Los contactos de tus contactos son mis contactos
Joder con la modita de pedir las credenciales de GMail/HotMail/Yahoo cuando la gente se registra en otra web. El tema vuele a salir en Coding Horror: Please Give Us Your Email Password. Y es que la gente se está acostumbrando a dar las llaves de su casa a cualquiera que se las pide…
La cuenta de correo principal es algo crítico. Quien tenga acceso a ella puede pasarse por cualquiera de las otras webs que utilizas, darle a recordar contraseña y esperar a que le llueva del cielo (eso sin contar con que no estés directamemente usado la misma).
Ten en cuenta que cuando le das tu contraseña a un tercero:
1) Se la das también a sus *empleados*. ¿Te fías de todos ellos?
2) Si hackean la web del tercero ya tienen acceso a tu cuenta
3) Seguramente la estén almacenando en texto plano y ya hemos dicho que eso es malo.
Pero no solo eso. Es que quien da acceso a su cuenta de correo está exponiendo a todo el spam del mundo a sus contactos:
Meanwhile, having gained access to your email account, it logs and
sends emails tospams everyone in your address book. Presumably it will then sell every address it finds to spammers.
Sacado de Hello, Mr Website. Would you like my password?
Como programadores es una irresponsabilidad pedirle la contraseña de otro servicio a nuestros usuarios. Y como usuarios darla es lo mismo que darle las llaves de tu casa a quien te las pida.
NO DES NUNCA TUS CONTRASEÑAS. NUNCA, NUNCA, NUNCA. Ni Facebook, ni Linkedin ni a nadie por pinta de honorable que tenga.

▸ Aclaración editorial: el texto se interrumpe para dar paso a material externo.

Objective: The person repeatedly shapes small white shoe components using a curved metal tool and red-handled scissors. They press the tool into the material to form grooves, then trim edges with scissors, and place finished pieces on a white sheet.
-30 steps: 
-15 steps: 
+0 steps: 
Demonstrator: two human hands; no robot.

Y alguno se tiene que estar tirando de los pelos después de pasarse años concienciando a la gente sobre contraseñas seguras para que después de conseguir que pongan una le regalen su flor al primero que se la pide…
Social engineering will never be solved.
June 9th, 2008 at 3:37 pm
está claro que acostumbrar a los usuarios a que den su contraseña de correo a un tercero es algo que tenemos que evitar, lo veo como una responsabilidad casi “ética” de los que trabajamos en este sector, no debemos aconsejar este tipo de prácticas a nuestros clientes porque finalmente es algo que va en contra de los usuarios.
ahora, también creo que a la hora de incorporarte a una red social, la posibilidad de chequear de algún modo si alguien de tu agenda de contactos es ya usuario es algo tremendamente cómodo y útil para el usuario, al menos hasta que no se desarrolle un sistema mejor (google social?) que evite que tengamos que ir construyendo de cero nuestra red de contactos cada vez que ingresemos en una nueva comunidad.
hasta que esto no ocurra, creo que es preferible no utilizar este sistema.